## Exercise objective
The lines wanted are those in the data below that include "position".

## Collected material
--- START ---

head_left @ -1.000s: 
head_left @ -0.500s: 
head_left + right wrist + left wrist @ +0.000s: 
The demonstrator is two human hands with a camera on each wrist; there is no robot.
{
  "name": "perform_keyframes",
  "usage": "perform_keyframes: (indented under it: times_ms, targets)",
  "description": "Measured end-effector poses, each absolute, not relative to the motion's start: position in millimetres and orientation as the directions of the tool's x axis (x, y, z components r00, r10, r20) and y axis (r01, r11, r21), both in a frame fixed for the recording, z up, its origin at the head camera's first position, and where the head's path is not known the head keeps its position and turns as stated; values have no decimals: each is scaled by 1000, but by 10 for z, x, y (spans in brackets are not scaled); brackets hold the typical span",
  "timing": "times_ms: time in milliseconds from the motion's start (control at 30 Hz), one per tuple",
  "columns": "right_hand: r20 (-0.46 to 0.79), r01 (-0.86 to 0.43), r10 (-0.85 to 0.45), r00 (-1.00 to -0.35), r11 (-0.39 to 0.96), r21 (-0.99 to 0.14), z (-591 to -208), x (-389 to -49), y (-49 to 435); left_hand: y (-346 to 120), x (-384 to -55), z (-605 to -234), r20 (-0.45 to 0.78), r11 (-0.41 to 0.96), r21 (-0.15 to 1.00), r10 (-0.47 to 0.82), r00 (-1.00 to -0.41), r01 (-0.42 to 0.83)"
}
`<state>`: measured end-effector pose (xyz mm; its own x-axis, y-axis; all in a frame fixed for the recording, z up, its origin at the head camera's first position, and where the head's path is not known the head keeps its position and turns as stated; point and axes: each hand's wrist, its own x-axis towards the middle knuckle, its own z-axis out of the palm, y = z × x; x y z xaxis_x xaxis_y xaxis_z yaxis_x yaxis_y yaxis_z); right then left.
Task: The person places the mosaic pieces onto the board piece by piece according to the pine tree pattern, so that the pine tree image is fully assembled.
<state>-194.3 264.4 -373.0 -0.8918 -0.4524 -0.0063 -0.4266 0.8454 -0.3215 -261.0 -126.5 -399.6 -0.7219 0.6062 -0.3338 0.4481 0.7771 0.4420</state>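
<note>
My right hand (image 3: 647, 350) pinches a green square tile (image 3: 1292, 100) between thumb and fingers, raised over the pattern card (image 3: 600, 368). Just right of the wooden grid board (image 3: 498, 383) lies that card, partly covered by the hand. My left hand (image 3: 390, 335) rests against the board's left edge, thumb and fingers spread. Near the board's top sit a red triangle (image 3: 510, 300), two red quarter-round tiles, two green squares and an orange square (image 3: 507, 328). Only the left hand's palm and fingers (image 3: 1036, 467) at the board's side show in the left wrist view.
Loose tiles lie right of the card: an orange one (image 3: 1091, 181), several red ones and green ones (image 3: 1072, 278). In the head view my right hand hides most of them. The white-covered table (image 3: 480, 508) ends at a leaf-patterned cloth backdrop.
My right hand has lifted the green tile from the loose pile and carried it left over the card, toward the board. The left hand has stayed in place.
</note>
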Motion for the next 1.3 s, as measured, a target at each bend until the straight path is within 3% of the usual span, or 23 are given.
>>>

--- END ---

## Expected answer
  "description": "Measured end-effector poses, each absolute, not relative to the motion's start: position in millimetres and orientation as the directions of the tool's x axis (x, y, z components r00, r10, r20) and y axis (r01, r11, r21), both in a frame fixed for the recording, z up, its origin at the head camera's first position, and where the head's path is not known the head keeps its position and turns as stated; values have no decimals: each is scaled by 1000, but by 10 for z, x, y (spans in brackets are not scaled); brackets hold the typical span",
`<state>`: measured end-effector pose (xyz mm; its own x-axis, y-axis; all in a frame fixed for the recording, z up, its origin at the head camera's first position, and where the head's path is not known the head keeps its position and turns as stated; point and axes: each hand's wrist, its own x-axis towards the middle knuckle, its own z-axis out of the palm, y = z × x; x y z xaxis_x xaxis_y xaxis_z yaxis_x yaxis_y yaxis_z); right then left.

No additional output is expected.